As a food blogger and recipe developer, finding out what kind of food readers want to make and eat, is hugely important. Last week, I posted a quick Q&A on Instagram to see who was keen for Tahini breakfast cookies. If it were me, just say the word tahini and I’m in. The response was an overwhelming, yay! These were some of the comments.
- Ooh, yes please.
- Easy breakfast when you’re on the go.
- A nice addition to breakfast smoothies.
- These would be perfect to eat in the car on the way to work, especially when you don’t have time for breakfast.
- Perfect for snacking.
- Yes, please. They’d be great for our early morning hikes.
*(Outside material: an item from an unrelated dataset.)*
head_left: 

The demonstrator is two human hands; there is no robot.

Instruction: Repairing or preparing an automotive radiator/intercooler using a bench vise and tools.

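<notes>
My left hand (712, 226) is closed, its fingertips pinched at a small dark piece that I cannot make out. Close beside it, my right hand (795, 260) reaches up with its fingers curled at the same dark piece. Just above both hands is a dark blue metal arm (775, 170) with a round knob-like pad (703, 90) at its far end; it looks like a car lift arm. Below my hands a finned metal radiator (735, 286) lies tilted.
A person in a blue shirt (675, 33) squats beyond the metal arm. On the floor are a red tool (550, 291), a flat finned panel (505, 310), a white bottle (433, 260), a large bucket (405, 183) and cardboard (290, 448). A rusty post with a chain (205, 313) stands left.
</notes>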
- They look delicious. Please post the recipe.
- These would be so handy for cyclists – I’d load a couple in my back-pack instead of potatoes!
Cleary I wasn’t the only one excited about breakfast cookies! Resting on the merits of oats being a breakfast staple, the list of credentials are plausible – coconut, wholemeal flour, almond meal, dates, honey and Natura Sugars Molasses sugar. The fact that they’re quietly vegan without the heaviness often associated with veganized recipes, is a boon. They taste like your favourite muesli, minus the milk, of course. To make sure they were 100% child-friendly, I tested them with a glass of cold milk. It made me think of my childhood, sitting on the steps outside the kitchen door, soaking my Marie biscuit until it collapsed and needed to be fished out with a spoon. You won’t have the same problem with these chubby cookies, though. They’re thirsty, but able to hold it together quite nicely.
When it comes to tahini, the line between savoury and sweet is blurred. It straddles both, adding a salted nuttiness to cookies and cakes. It also happens to be one of 2019’s biggest food trends. I’ve balanced the sweetness using a combination of Natura Sugars Molasses sugar and honey. The texture is fudge-like, with a deep treacly flavour. The bake up crisp on the outside and chewy in the middle. By the second day, the exterior softens slightly and becomes more munch-able, so to speak. Don’t expect them to spread and flatten as they bake. They come out the oven much the same as when they went in. Experience has taught me to make double, freezing one batch for later, in which case I bake the cookies from frozen, adding about 3 minutes to the baking time. When you make these, swing past and let us know where these cookies have travelled to and how long they lasted! Happy weekend.
Side note : Roll into balls by hand or use an ice cream scoop for a domed cookie shape. If you press them too flat, they’ll not be as chewy.
Cookie dough meal prep…
Tahini breakfast cookies
150g (1 1/4cup) whole rolled oats
70g (3/4 cup) desiccated coconut
80g (3/4 cup) wholewheat spelt flour
60g (1/2 cup plus 2 tablespoons) almond meal
1/4 teaspoon fine sea salt
50g (1/2 cup) dried cranberries
5 Medjool dates, pitted and roughly chopped
40g (1/4 cup – tightly packed) Natura Sugars Molasses sugar
45ml (3 tablespoons) water
30ml (2 tbls) honey
80ml (1/3 cup) coconut oil, melted
45ml (3 tbls) tahini
1/2 teaspoon bicarbonate of soda mixed with 1 tablespoon cold water
1/3 cup mixed seeds, for coating
Preheat the oven to 180º C. Line a baking sheet with parchment paper.
In a large mixing bowl, combine all the dry ingredients up to and including the cranberries and dates. Make sure the dates don’t clump together. The best way to separate them is to rub the ingredients through gently by hand.
Place the sugar, water and honey in a small saucepan. Over a medium heat, whisk with a balloon whisk to break up any sugary lumps. Add the coconut oil and tahini and whisk to combine. Stir in the bicarbonate of soda water and whisk until foaming. Carefully pour the hot syrup into the dry ingredients and mix through.
Place the mixed seeds in a shallow bowl. Using an ice cream scoop, press ample cookie dough into the scoop before turning out. Coat each cookie ball in the seeds and arrange on the baking tray. Bake for 20 minutes.
Cool on a wire rack, then store in an airtight container.